Чу выбрала одну из школьных сов и поманила её к себе на руку. Птица послушно спустилась, протянула лапку, и Чу стала привязывать к ней посылку.
— Слушай, а вы уже выбрали нового Охранника? — полюбопытствовала Чу.
— Да, — кивнул Гарри, — это мой друг, Рон Уэсли, ты ведь его знаешь?
— Который ненавидит «Торнадос»? — довольно холодно спросила Чу. — И как он? Хорошо играет?
— Хорошо, — ответил Гарри. — Я так думаю. Правда, я не видел, как он пробовался, я отбывал наказание.
Чу, не закончив с посылкой, подняла на него глаза.
— Эта Кхембридж просто ужасная женщина, — тихо проговорила она. — Наложить взыскание только за то, что ты сказал правду о… о его… о его смерти. Про это уже вся школа знает. Ты молодец, что решился ей противостоять. Это очень храбрый поступок.

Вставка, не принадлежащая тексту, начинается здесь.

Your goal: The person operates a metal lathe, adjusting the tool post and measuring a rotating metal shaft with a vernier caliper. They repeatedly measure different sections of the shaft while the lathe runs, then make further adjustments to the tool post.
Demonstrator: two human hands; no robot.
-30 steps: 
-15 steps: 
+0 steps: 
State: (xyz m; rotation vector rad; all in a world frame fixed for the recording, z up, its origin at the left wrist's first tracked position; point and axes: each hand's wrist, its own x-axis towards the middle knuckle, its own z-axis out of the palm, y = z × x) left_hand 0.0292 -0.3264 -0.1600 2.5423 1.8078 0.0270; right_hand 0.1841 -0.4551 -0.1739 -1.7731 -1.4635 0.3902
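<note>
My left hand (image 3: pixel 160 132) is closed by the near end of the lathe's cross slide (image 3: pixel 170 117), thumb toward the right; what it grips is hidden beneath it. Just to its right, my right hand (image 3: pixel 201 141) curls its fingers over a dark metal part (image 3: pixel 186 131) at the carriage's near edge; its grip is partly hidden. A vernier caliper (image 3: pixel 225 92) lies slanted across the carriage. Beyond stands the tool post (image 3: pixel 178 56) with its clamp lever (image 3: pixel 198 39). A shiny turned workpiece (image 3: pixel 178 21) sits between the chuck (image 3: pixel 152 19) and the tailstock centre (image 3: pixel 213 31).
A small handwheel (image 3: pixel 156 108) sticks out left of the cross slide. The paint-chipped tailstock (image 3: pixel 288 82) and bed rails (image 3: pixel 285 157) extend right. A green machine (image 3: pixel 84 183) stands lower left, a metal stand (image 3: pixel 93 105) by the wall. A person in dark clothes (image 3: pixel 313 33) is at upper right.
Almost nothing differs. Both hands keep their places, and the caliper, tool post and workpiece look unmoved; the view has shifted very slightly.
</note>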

Внутри у Гарри всё сразу же разжалось и надулось от счастья; и он даже воспарил над усеянным совиным помётом полом — по крайней мере, ему так показалось. Да чёрт с ней, с этой летучей лошадью! Чу считает его храбрецом, вот что главное! Он стал помогать ей привязывать посылку и хотел было показать ей порез на руке… но, едва эта мысль пришла ему в голову, как дверь совяльни снова отворилась.